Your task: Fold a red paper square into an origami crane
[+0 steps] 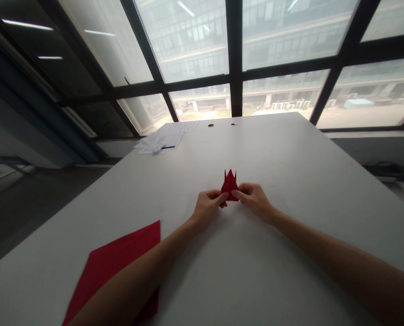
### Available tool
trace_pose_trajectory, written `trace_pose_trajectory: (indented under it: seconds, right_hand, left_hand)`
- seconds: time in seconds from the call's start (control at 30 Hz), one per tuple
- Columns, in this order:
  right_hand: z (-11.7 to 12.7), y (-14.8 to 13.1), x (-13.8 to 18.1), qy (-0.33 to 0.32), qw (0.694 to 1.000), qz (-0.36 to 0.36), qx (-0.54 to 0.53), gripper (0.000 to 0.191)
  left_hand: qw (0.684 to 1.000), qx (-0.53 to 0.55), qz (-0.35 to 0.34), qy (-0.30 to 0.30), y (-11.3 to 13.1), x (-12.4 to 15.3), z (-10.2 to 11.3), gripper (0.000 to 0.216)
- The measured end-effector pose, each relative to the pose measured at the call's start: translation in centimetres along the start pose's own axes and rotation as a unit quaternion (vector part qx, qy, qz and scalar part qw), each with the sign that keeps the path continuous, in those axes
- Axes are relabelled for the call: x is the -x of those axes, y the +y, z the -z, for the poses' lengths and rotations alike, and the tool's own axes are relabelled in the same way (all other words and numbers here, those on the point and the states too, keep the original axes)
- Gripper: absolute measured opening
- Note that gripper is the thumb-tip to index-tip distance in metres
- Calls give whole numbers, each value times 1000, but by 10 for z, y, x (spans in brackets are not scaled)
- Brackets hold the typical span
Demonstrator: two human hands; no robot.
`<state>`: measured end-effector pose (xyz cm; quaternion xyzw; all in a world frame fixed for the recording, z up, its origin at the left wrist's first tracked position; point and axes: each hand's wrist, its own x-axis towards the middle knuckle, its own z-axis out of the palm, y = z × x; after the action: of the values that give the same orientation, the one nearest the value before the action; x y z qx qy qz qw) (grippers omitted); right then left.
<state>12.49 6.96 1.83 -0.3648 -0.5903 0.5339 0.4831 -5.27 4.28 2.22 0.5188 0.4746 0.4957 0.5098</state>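
A small folded red paper piece with pointed tips stands up from the white table, a little beyond the middle. My left hand pinches its lower left corner with thumb and fingers closed. My right hand pinches its lower right side in the same way. Both hands rest on the tabletop, with the forearms reaching in from the bottom of the view.
A flat red paper sheet lies at the near left, partly under my left forearm. A loose stack of white papers sits at the far left corner. Two dark round holes mark the far edge. Large windows rise behind the table.
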Motion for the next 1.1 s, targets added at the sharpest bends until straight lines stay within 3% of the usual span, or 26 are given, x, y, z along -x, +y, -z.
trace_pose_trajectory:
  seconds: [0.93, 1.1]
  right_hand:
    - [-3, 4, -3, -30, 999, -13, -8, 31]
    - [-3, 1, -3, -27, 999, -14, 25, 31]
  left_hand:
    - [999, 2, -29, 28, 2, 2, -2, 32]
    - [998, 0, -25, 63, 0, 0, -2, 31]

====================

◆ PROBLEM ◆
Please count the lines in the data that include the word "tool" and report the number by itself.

◆ TASK RESULT ◆
2